TASK STATEMENT -
Your task is to find every line of the data that holds the string "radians" and copy it.

++++ PROVIDED INFORMATION

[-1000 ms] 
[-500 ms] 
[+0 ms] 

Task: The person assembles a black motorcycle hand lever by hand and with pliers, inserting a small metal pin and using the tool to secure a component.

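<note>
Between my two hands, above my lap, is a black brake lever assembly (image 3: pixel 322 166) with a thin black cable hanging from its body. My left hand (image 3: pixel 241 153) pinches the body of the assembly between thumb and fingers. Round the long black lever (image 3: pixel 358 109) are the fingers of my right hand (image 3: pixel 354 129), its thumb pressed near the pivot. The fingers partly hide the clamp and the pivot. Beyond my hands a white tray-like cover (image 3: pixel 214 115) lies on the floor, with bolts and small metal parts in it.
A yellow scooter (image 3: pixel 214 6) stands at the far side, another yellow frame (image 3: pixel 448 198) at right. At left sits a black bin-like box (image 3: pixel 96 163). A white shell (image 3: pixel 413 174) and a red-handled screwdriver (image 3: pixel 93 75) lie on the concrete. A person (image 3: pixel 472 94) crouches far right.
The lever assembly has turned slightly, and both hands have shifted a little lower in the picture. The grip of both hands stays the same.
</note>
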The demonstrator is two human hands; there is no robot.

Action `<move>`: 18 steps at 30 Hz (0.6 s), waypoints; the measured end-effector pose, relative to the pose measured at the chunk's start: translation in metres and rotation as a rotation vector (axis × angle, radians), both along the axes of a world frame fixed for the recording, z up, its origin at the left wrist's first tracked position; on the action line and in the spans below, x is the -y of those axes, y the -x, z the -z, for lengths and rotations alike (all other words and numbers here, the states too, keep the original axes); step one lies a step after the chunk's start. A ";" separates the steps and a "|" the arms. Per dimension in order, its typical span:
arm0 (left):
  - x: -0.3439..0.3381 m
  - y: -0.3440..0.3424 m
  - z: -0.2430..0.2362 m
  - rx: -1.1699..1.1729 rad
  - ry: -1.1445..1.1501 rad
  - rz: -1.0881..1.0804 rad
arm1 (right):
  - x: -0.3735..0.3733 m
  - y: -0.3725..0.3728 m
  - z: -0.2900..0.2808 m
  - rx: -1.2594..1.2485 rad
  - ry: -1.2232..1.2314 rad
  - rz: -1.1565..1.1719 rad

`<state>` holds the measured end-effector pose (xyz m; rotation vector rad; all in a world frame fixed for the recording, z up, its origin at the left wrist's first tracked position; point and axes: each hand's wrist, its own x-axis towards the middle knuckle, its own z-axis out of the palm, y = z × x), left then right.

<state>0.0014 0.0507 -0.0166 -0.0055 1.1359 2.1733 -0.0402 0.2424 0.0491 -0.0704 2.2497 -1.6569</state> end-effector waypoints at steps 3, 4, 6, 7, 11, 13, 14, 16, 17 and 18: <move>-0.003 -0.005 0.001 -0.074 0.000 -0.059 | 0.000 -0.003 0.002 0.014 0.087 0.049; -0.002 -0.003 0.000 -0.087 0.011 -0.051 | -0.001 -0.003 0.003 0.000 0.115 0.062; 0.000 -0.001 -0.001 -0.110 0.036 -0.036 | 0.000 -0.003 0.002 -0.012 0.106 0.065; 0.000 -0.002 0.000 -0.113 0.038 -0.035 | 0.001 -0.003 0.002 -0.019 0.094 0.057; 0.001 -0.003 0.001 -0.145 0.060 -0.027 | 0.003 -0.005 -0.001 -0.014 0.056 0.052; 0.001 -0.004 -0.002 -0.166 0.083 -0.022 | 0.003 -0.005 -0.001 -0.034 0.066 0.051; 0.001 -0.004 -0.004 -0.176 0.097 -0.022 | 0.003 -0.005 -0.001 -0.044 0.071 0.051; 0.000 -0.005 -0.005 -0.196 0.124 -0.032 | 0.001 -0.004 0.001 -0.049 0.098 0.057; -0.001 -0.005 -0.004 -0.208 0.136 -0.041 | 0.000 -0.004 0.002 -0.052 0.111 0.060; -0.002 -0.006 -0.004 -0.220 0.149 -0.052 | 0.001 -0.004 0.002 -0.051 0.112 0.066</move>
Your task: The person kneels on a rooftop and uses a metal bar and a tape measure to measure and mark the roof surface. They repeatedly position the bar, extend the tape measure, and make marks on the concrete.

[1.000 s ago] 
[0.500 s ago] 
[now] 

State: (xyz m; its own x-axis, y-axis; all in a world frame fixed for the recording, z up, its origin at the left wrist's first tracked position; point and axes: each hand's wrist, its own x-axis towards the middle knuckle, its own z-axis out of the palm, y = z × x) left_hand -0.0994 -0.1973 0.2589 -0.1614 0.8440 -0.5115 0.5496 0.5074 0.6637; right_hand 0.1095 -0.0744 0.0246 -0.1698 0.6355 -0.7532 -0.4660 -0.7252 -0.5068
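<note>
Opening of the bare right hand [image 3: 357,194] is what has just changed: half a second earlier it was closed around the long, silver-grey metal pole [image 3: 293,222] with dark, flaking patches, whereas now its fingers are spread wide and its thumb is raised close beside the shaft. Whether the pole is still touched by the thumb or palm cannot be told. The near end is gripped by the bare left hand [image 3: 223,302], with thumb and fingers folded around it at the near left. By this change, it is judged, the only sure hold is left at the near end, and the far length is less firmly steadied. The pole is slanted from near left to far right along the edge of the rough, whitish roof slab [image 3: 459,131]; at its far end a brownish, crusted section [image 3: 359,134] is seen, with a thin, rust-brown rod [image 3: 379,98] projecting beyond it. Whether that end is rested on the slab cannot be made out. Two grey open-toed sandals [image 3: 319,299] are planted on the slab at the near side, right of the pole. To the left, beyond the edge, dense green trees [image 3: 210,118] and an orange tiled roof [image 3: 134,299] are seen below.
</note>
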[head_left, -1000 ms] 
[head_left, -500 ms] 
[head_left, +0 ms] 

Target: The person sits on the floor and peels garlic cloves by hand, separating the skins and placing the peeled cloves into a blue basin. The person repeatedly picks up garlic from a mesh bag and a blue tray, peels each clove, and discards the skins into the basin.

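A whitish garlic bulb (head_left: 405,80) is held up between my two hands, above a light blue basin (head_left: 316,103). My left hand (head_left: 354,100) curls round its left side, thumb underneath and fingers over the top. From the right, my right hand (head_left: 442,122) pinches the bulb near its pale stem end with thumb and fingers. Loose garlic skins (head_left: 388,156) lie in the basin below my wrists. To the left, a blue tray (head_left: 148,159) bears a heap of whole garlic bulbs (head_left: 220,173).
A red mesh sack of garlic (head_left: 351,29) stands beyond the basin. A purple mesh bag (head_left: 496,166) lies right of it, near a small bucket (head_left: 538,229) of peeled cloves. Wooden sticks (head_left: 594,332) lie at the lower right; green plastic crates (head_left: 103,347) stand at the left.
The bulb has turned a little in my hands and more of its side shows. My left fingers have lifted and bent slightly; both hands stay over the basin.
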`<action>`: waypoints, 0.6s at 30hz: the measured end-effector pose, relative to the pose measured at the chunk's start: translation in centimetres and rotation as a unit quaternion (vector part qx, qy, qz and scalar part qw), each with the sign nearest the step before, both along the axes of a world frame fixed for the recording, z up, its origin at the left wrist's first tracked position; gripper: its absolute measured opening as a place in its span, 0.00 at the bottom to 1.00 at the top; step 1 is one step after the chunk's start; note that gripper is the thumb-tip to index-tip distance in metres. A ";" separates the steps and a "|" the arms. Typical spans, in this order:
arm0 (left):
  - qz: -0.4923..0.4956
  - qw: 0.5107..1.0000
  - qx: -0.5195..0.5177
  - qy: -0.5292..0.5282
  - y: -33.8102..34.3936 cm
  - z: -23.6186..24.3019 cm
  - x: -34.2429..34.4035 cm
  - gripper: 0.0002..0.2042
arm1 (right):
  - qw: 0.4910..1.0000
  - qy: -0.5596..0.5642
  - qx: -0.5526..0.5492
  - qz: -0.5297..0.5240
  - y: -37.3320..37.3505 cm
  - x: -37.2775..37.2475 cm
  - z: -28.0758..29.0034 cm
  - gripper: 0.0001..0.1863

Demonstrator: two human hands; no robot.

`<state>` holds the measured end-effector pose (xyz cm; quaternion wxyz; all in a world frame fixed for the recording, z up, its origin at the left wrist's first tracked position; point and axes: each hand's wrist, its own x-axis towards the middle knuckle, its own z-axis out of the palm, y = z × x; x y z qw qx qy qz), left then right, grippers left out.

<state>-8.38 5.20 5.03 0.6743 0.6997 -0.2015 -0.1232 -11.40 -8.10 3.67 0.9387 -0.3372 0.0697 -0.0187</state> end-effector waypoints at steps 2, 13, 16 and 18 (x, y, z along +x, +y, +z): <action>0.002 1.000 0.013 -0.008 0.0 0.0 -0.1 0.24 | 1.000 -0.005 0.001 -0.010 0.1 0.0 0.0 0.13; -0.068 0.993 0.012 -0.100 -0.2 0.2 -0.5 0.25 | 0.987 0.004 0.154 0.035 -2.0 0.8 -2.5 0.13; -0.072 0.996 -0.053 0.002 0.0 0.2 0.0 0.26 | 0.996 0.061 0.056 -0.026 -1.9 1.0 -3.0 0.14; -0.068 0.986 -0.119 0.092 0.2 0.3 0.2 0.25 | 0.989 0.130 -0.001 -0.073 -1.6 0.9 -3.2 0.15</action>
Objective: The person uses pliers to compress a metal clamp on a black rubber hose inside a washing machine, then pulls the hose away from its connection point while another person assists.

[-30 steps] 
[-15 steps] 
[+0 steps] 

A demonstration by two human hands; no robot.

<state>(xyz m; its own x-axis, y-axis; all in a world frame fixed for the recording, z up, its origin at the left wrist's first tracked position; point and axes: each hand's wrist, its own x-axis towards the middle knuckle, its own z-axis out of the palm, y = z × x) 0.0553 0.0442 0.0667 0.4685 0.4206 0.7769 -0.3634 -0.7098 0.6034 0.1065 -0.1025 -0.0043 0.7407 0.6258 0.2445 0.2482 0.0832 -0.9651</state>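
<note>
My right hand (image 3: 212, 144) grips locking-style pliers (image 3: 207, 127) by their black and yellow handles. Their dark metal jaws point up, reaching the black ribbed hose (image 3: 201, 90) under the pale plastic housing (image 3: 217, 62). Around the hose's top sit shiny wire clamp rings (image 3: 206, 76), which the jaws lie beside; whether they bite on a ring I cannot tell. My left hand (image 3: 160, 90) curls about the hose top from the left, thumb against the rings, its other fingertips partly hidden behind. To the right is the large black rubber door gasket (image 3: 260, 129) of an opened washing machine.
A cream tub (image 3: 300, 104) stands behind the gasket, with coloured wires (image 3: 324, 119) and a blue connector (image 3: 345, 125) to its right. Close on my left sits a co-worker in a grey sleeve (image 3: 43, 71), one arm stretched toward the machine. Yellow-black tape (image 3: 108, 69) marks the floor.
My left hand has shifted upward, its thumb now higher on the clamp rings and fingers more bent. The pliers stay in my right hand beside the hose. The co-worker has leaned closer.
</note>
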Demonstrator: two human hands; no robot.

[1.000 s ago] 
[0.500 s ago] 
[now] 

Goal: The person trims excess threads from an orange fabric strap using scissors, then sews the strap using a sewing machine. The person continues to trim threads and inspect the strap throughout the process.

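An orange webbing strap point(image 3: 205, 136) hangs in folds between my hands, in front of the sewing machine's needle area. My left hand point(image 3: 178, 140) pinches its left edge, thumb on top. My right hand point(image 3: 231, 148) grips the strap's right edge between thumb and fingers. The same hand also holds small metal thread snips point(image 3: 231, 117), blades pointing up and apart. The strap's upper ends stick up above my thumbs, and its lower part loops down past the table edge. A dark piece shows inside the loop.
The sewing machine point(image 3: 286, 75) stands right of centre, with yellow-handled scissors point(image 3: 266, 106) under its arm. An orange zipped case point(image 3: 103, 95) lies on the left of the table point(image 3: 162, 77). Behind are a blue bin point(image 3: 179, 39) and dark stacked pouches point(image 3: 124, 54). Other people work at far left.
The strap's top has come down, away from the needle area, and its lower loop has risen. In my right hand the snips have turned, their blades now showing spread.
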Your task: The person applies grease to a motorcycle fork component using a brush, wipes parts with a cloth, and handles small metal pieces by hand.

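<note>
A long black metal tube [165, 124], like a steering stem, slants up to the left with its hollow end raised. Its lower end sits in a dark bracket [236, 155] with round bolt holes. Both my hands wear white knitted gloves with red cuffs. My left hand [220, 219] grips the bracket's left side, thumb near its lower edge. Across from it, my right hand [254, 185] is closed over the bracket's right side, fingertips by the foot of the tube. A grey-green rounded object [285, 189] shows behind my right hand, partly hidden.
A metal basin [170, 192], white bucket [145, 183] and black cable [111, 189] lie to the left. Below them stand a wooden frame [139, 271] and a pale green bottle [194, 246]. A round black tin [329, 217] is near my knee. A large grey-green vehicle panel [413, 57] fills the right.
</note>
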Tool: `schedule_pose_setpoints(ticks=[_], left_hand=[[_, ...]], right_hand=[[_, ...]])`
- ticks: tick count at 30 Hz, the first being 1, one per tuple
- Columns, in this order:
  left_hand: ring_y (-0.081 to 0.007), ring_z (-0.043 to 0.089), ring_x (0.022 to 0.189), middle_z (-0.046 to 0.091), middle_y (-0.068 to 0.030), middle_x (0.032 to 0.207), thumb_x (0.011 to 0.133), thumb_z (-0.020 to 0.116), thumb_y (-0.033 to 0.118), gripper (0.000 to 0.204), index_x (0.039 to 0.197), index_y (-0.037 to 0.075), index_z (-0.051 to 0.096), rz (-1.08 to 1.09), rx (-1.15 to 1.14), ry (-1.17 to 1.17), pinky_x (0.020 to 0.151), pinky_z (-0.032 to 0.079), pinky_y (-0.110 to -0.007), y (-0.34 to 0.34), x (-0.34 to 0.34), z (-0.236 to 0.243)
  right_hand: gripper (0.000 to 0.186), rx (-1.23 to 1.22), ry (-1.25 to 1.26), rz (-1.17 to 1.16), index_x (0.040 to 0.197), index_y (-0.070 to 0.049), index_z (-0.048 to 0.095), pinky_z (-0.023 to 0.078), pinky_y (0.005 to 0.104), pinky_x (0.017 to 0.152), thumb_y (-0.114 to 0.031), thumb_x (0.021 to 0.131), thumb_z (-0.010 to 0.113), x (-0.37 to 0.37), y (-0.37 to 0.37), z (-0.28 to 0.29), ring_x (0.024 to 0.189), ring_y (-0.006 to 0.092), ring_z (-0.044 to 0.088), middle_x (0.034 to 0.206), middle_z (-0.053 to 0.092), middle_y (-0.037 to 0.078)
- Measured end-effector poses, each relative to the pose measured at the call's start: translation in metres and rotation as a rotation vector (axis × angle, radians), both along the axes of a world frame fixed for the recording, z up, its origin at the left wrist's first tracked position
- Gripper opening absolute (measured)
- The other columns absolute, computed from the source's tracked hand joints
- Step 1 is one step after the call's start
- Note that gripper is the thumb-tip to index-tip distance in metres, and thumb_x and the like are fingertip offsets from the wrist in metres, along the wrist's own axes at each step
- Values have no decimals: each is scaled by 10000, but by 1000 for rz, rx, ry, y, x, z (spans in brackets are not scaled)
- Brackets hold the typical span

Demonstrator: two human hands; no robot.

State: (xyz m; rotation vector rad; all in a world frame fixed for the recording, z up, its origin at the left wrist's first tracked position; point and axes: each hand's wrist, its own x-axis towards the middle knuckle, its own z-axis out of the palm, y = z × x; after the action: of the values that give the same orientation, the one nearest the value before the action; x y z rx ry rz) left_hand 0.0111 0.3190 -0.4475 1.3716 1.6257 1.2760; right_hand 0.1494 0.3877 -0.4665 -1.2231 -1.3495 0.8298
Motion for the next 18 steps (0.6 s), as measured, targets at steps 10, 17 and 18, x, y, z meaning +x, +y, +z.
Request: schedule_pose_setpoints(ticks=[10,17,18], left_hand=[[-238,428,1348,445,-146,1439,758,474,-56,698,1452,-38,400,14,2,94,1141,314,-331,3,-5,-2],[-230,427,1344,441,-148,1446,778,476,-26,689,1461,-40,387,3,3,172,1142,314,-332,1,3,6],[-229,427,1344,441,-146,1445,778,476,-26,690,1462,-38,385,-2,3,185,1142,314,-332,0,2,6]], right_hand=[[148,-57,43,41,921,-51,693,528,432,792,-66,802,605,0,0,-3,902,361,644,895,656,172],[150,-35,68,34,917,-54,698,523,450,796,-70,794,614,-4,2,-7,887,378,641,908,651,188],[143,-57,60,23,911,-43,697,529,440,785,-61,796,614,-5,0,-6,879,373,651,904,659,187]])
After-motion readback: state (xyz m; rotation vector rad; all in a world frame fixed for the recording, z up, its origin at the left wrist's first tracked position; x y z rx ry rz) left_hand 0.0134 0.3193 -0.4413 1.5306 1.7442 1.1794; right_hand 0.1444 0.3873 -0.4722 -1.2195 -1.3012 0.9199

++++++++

RESULT OF THE TASK -
Action `<move>`: 18 steps at 30 Hz (0.6 s), waypoints; the measured end-effector pose, relative to the pose measured at the chunk's start: translation in metres and rotation as a rotation vector (axis × angle, radians), both along the axes of a world frame fixed for the recording, z up, its origin at the left wrist's first tracked position; on the action line and in the spans below, x is the -y of those axes, y the -x, z the -z, for lengths and rotations alike (all other words and numbers here, the states too, keep the original axes); step one lies a step after the chunk's start. A ";" separates the steps and a "|" the arms. Per dimension in order, its typical span:
- Measured end-effector poses, each relative to the pose measured at the call's start: translation in metres and rotation as a rotation vector (axis × angle, radians), both along the axes of a world frame fixed for the recording, z up, its origin at the left wrist's first tracked position

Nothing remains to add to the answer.